Mclean mulls over what Scotsman might mean to the Scottish people. Its name is perhaps confusing, since “it only ran in service to Scotland for 10 years, from 1925 to 1935 – and then didn’t make it over the border again until well into the 1960s”. He says in recent years, images of the Flying Scotsman puffing across the Forth Bridge have “probably reinforced the idea that it’s a Scottish icon, and the fact its designer, Gresley, was born in Edinburgh”.

Steve Morgan/ Science Museum Group As part of the centenary celebrations, the locomotive made an excursion to Scotland where it crossed the Forth Bridge (Credit: Steve Morgan/ Science Museum Group)Steve Morgan/ Science Museum Group
As part of the centenary celebrations, the locomotive made an excursion to Scotland where it crossed the Forth Bridge (Credit: Steve Morgan/ Science Museum Group)

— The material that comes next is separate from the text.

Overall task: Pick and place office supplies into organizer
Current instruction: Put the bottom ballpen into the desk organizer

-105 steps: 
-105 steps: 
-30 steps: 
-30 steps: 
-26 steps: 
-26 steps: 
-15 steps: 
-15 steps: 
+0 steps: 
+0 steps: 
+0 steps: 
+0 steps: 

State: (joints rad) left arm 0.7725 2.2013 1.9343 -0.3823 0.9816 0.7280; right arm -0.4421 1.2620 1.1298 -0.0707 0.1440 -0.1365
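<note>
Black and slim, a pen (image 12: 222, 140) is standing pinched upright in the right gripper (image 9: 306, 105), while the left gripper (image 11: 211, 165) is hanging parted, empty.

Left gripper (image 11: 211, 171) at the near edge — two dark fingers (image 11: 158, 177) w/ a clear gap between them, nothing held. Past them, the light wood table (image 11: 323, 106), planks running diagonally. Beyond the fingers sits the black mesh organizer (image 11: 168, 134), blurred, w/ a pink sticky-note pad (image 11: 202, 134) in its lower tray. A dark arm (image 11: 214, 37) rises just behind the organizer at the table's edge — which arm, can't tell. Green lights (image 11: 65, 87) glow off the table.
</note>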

On the other hand, he adds: “When it toured north America in the 1960s, it was billed as a British Trade Mission and was seen as symbolic of Britishness. [It toured] along with some mixed stereotypes including a butler hired from Fortnum and Mason, a Pipe Major, a man dressed in a suit of armour and, bizarrely, a Winston Churchill impersonator played by Churchill’s own nephew.” Perhaps one of the iconic steam engine’s greatest achievements is being a survivor, and its most recent record is as the oldest locomotive to travel on British railway tracks. It shows no sign of stopping doing what it does best.

“When you think about it, we’ve got these great symbols of British engineering and innovation, like Concorde and the Queen Mary,” says Mclean. “But while you can no longer travel in either of those, you can still travel by Flying Scotsman, which is pretty incredible.”